Lo difícil que resulte comprender el espíritu de una época depende, sobre todo, de si las herramientas intelectuales con que se aborda el asunto son las más adecuadas para ello, y de si se cuenta con datos razonables en vez de servirnos de las impresiones filosóficas que tenga el iluminado de turno. Por fortuna, el big data e Internet nos facilitan mucho la labor y, aunque nuestro sentido común no tiene por qué estar errado, estas herramientas sirven para ver si es así o no. Por ejemplo, si uno se sumerge en las redes sociales y en los temas de los que más se ocupan los medios de comunicación y en torno a los que giran las conversaciones en las barras de los bares, se intuye que el populismo político y el feminismo actual se encuentran en el candelero.
Y, si se recurre a la información que registra el Gran Hermano Google sobre las búsquedas de los últimos años, podemos comprobar que **el interés por las vicisitudes relacionadas con la lucha feminista ha aumentado de forma considerable**. Además, ‘feminismo’ fue el término de mayor consulta en el diccionario de cabecera en Estados Unidos, el Merriam-Webster, en 2017, sobre todo durante la Marcha de las Mujeres en Washington en enero de entonces, los escándalos sonadísimos de acoso sexual en Hollywood y las reivindicaciones del movimiento #MeToo; y el influjo de las tendencias ideológicas transversales o posmodernas yanquis en el resto del mundo, como con muchas otras cosas, es indiscutible.

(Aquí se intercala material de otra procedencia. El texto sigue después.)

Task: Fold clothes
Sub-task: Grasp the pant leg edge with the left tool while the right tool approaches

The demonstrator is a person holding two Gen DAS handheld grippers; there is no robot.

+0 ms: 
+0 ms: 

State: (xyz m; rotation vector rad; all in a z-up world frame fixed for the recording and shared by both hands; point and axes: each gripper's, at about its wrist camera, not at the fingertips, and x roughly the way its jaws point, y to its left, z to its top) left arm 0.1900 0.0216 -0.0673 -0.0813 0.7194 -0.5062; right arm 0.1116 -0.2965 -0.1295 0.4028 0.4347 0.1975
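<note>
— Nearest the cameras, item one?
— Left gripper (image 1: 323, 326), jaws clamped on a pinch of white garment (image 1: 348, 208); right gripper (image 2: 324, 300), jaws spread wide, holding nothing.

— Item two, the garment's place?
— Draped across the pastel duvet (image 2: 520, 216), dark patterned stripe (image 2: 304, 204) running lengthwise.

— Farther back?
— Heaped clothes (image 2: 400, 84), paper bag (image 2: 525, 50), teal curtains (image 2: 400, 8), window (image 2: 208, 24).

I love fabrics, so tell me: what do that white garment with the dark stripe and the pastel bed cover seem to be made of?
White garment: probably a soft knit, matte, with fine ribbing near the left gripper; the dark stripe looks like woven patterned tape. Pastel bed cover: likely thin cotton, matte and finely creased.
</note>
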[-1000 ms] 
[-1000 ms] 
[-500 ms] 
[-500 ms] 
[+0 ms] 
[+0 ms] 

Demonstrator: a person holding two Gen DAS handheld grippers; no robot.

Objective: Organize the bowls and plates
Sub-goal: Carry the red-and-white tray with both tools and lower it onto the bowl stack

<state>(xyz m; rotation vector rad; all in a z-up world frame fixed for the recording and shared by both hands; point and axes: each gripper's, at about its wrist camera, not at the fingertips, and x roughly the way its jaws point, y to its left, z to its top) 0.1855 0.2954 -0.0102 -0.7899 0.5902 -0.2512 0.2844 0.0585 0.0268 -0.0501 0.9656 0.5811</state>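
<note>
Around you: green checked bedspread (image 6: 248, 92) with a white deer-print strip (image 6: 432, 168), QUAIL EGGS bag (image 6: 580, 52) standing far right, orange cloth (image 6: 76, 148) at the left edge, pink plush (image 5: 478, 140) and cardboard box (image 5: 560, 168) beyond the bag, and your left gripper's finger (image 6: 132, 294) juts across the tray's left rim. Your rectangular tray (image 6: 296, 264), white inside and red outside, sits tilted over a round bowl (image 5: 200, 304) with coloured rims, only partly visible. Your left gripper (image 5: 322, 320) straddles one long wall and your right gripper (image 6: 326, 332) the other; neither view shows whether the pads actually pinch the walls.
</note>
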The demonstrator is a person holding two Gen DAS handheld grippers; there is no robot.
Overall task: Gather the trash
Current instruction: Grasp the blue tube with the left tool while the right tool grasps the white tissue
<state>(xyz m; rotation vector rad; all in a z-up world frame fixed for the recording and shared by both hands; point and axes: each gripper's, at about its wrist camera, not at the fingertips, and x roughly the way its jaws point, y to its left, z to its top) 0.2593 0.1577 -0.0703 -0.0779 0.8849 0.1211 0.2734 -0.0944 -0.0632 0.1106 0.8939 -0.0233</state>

Por otro lado, **el auge del populismo en el país que tiene a Donald Trump como Comandante en Jefe**, en la Europa del Brexit, de la Liga Norte y el Movimiento Cinco Estrellas italianos, del antiguo Frente Nacional francés o de el húngaro Viktor Orbán, en la Filipinas de Rodrigo Duterte, en el Brasil de Jair Bolsonaro o en la Turquía de Recep Tayyip Erdogán, como no podía ser de otra manera, ha hecho correr ríos de tinta. Así, con estos mimbres, era sólo cuestión de tiempo que cineastas lúcidos y con muy buen ojo se decidiesen a plasmar lo que vivimos en sus obras. Y esa es la razón de que tengamos disponibles las miniseries televisivas **American Horror Story: Cult* (Ryan Murphy y Brad Falchuk, 2017) y Here and Now* (Alan Ball, 2018).
El novelista Stephen King asegura en su ensayo Danza macabra (1981) que la buena narrativa de terror es capaz de “explotar los temores personales” y los “compartidos por un amplio espectro de población”; y tal es lo que hace Cult en varias direcciones: sus guionistas han escogido las inquietudes y las amenazas sociopolíticas de los ciudadanos de Estados Unidos, sin duda fácilmente extrapolables a los demás países de corte occidental, y se las han arrojado a los espectadores como una historia de horror: *el populismo radical en clave sectaria, agitador de los instintos más reaccionarios y peligrosos, la manipulación de las informaciones con fake news* y una corriente seudofeminista y violenta derivada del manifiesto SCUM**.
Y sus planteamientos narrativos no carecen de elocuencia ni de verosimilitud, por lo que esta séptima temporada de American Horror Story se sitúa bastante por encima de la desastrosa *Roanoke (2016), pero siempre por debajo de la muy inspirada Asylum (2012-2013). Por desgracia, no tanta suerte como esta serie antológica ha tenido *Here and Now con las audiencias, y fue cancelada por HBO tras su temporada inaugural*. Y lo triste de esto es que Alan Ball (American Beauty) sigue demostrando en ella la misma e increíble penetración psicológica que ya nos había brindado en esa obra admirable y dolorosísima que es A dos metros bajo tierra* (2001-2005), una experiencia sublime y emocionalmente agotadora.
Tal habilidad sólo es conocida en otros cineastas geniales como Ingmar Bergman (Secretos de un matrimonio) o Woody Allen (Match Point), y consiste en diseccionar la dinámica de las relaciones personales, de pareja o en familia, hasta sus últimas consecuencias, mostrando lo mejor y lo más miserable de las misma. Pero aquí parece que no le ha dado tiempo a hurgar mucho en la llaga por la cancelación y, aun así, en este nuevo drama familiar con pinceladas sobrenaturales —como en A dos metros bajo tierra eran de un cierto surrealismo casi onírico— nos ha entregado un retrato fiel de la frustración vital de unos personajes cultos, acomodados y progresistas —como los Chenowith en la otra serie— y, de paso, de la carcundia y del clima con las políticas de identidad posmodernas en Estados Unidos. ¿Quién da más?